All you need is a simple text editor to create your file, you can use something like notepad or any other plain text editor.  A robots.txt file will either allow full access, allow no access or allow conditional access.

The first part of every derivative refers to the user-agent. The user agent is a specific bot or crawler. For example, googlebot is the general user agent for google, bingbot for Bing. I have used an asterisk in the examples below as this refers to all robots rather than defining a specific user agent. If you want to specify a particular user agent, simply replace the asterisk with the relevant details. You can find a list of user agents here.

 

Some common examples:

 

Allow full access:

User-agent: *
Disallow:

You can also write the text like this to allow full indexing:

User-agent: *
Allow: /

 

Block all access:

User-agent: *
Disallow: /

 

Block access to one folder:

User-agent: *
Disallow: /folder-name/

 

Block access to everything in a folder apart from one file:

In this example, everything in the images folder will be blocked except the file entitled mypic.jpg

User-agent: *
Disallow: /images/
Allow: /images/mypic.jpg

 

Block access to specific web pages:

User-agent: *
Disallow: /legal-info.html
Disallow: /disclaimer.html
Disallow: /blog/my-article

 

Anything this is disallowed in the robots.txt file may still be displayed in the search results. This is because a search engine can still list a URL that has not been crawled. This may happen if there are backlinks pointing to the page or if the page is the only page that answers a particular search query. This shouldn’t be used for blocking sensitive information or to prevent pages from displaying in the serps.

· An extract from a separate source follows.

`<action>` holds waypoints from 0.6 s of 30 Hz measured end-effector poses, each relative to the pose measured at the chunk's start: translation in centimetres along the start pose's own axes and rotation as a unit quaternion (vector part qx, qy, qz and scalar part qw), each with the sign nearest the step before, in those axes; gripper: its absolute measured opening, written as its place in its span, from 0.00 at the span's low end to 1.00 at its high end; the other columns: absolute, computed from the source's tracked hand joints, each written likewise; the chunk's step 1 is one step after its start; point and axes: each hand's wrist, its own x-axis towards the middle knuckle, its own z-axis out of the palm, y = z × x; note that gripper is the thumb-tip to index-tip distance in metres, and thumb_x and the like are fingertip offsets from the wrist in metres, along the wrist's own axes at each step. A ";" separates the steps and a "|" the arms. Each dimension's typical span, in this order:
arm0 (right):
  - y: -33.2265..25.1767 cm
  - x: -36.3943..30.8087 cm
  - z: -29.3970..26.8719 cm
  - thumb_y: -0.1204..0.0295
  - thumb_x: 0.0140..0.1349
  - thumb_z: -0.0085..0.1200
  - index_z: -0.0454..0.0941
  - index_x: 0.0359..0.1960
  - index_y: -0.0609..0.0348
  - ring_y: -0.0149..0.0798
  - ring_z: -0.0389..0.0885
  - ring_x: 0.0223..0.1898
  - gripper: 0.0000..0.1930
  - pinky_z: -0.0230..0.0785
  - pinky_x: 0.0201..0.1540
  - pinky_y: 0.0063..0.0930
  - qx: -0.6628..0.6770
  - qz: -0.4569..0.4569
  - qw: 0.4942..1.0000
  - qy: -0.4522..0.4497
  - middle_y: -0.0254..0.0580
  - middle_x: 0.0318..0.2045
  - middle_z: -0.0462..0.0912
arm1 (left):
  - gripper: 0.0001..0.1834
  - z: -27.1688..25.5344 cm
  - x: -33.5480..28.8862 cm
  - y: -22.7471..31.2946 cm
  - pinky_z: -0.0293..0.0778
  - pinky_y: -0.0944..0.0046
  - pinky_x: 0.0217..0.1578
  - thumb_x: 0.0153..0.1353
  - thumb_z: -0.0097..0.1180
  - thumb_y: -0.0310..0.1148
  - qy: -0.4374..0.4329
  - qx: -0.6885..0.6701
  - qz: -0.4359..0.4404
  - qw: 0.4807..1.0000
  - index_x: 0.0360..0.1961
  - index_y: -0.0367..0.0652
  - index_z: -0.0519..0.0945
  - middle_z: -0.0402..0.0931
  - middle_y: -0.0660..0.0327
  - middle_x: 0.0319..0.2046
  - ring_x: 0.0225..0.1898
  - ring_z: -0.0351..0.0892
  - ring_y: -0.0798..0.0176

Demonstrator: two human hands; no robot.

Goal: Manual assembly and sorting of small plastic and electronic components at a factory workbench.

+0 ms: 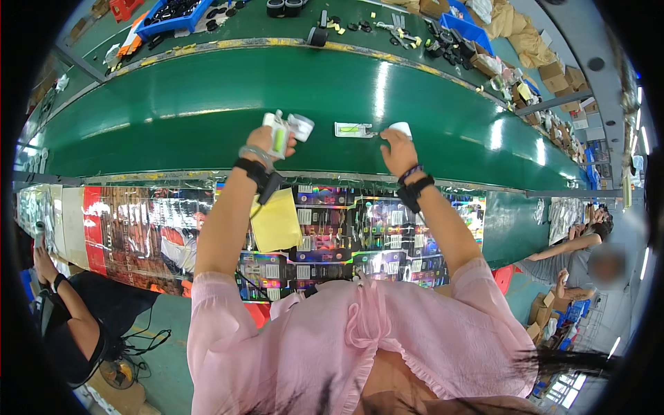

If you want to make sure that a page does not display in the search results, you should NOINDEX the page. It is important to be aware that the search engine must be allowed to crawl the page in order for it to read the noindex command! If it is set to disallow in the robot.txt file, the noindex cannot be accessed.

 

Noindex vs Robots.txt

The robots.txt should be used to prevent crawlers accessing web pages, it is particularly useful when restricting access to entire directories or specific folders.

If you want to prevent a web page from being indexed, you should use the META Robots tag instead. The META robots tag will noindex a page which means that it will not be displayed in the search results.

The noindex tag looks like this: <meta name=”robots” content=”noindex”>

Mistakes can easily be made when using robots.txt, you should proceed with caution as a simple error could mean you prevent search engines from accessing your entire site, although, it can be a very useful tool when used correctly.